### Exercise goal
From the listing below, set down exactly the lines between the one holding "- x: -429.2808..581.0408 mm" and the one holding "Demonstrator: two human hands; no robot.", inclusive. No other line is wanted.

Data segment below:

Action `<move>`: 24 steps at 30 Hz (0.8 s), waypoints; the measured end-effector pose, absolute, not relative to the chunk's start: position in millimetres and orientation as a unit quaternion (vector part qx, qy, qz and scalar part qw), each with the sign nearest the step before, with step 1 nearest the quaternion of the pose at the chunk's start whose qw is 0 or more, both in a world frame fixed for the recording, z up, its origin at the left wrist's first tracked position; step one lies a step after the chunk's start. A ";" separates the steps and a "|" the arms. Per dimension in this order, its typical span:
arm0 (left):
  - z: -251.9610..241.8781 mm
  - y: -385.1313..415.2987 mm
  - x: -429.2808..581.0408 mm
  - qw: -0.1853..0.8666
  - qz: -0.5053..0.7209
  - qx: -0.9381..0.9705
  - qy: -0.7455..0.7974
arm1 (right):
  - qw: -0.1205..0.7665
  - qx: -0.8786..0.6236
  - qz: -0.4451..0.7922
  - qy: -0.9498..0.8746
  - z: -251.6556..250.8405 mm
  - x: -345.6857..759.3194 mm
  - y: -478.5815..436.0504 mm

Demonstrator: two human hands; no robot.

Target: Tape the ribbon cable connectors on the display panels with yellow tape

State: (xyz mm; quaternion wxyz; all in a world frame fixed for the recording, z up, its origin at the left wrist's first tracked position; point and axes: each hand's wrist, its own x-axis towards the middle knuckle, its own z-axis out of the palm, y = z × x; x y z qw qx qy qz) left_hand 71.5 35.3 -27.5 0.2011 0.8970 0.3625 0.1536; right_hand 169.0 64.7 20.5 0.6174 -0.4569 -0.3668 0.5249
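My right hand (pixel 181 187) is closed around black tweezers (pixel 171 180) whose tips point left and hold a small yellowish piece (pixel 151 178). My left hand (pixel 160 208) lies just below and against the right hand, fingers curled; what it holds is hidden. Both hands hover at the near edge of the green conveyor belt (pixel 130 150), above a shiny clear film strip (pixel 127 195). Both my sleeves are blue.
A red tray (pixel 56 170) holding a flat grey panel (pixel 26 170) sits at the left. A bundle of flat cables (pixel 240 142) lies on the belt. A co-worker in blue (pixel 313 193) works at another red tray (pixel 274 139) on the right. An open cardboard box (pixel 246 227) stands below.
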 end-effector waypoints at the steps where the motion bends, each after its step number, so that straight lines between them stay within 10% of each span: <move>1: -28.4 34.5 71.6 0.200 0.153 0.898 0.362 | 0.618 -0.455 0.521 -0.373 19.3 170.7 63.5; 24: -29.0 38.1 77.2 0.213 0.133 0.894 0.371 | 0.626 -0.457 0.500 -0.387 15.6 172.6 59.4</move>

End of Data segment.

### Solved exercise
  - x: -429.2808..581.0408 mm
  - qw: -0.1853..0.8666
  - qz: -0.5053..0.7209
  - qx: -0.9381..0.9705
  - qy: -0.7455..0.7974
arm1 (right):
  - qw: -0.1205..0.7665
  - qx: -0.8786..0.6236
  - qz: -0.4451..0.7922
  - qy: -0.9498..0.8746
  - z: -251.6556..250.8405 mm
  - x: -345.6857..759.3194 mm
  - y: -478.5815..436.0504 mm

Demonstrator: two human hands; no robot.

This answer is complete.